* Exercise
Please quote exactly the lines below from the line containing "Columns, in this" to the line containing "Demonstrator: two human", both lines included, and nothing else.

* Records
◇ ◇ ◇ ◇

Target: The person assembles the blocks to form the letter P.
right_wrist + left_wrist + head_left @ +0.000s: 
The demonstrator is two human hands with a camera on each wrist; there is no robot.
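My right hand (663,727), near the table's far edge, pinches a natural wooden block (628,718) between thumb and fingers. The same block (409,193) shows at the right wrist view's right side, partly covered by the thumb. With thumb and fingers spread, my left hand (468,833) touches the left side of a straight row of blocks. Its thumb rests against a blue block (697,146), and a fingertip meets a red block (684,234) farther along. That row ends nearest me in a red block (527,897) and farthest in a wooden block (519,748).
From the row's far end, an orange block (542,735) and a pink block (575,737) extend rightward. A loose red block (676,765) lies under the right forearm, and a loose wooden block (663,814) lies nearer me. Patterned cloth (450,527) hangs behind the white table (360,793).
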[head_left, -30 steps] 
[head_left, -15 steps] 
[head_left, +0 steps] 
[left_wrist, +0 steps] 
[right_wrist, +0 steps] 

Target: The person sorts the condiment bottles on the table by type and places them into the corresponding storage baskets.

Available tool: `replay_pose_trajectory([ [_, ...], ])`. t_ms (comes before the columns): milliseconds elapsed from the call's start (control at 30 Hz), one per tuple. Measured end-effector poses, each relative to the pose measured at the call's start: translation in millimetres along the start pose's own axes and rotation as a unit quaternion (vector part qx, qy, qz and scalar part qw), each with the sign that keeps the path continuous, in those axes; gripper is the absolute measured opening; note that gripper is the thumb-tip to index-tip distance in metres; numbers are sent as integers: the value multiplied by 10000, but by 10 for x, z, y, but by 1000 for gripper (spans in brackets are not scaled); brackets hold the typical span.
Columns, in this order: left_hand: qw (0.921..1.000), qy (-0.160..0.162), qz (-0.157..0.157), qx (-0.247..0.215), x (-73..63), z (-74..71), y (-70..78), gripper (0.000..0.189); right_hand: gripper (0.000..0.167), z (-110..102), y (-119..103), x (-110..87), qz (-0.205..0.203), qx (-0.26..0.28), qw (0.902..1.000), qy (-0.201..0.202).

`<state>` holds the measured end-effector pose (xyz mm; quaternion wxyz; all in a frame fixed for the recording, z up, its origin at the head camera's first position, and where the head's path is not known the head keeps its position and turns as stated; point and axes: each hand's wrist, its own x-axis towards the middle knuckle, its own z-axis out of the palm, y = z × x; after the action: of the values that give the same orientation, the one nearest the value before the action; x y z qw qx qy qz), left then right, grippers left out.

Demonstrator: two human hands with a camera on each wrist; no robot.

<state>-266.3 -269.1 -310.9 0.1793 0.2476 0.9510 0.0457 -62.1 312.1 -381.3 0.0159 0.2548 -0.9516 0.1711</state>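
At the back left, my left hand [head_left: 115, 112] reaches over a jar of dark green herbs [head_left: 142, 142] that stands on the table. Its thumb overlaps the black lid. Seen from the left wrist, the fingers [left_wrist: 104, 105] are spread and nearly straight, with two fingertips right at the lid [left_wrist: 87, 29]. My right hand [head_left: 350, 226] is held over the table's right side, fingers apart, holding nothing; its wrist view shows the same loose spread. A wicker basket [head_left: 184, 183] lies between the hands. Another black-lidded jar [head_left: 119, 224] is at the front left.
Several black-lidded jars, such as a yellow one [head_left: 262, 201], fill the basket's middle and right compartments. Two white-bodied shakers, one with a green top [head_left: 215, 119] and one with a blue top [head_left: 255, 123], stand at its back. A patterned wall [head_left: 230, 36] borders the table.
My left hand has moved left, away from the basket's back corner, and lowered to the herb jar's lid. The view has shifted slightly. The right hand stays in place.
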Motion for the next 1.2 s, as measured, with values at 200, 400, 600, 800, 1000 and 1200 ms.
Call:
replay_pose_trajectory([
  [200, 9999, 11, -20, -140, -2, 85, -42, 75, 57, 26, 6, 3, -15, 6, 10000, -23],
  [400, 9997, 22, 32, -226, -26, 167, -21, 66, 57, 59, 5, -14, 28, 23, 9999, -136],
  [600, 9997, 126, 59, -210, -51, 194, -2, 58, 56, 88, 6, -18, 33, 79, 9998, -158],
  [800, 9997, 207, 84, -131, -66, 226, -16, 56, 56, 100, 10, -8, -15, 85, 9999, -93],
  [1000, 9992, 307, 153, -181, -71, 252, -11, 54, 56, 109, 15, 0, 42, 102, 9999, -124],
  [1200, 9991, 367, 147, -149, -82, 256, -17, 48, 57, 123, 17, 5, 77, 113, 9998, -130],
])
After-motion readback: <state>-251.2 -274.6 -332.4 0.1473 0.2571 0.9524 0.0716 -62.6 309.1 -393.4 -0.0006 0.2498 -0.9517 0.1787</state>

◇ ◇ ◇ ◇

* Result for this exercise
Columns, in this order: left_hand: qw (0.921..1.000), qy (-0.160..0.162), qz (-0.157..0.157), qx (-0.247..0.215), x (-73..63), z (-74..71), y (-70..78), gripper (0.000..0.189); right_hand: gripper (0.000..0.167), z (-110..102), y (-119..103), x (-110..87), qz (-0.205..0.203), qx (-0.26..0.28), qw (0.902..1.000), qy (-0.201..0.202).

`<state>` holds the measured end-effector pose (xyz mm; quaternion wxyz; all in a frame fixed for the recording, z up, its origin at the head camera's first position, and where the head's path is not known the head keeps its position and turns as stated; point and axes: each hand's wrist, its own x-axis towards the middle knuckle, its own z-axis out of the palm, y = z × x; after the action: of the values that give the same orientation, the one nearest the value before the action; x y z qw qx qy qz), left then right, grippers left out.

Demonstrator: two human hands with a camera on each wrist; no robot.

Nothing further remains in the output.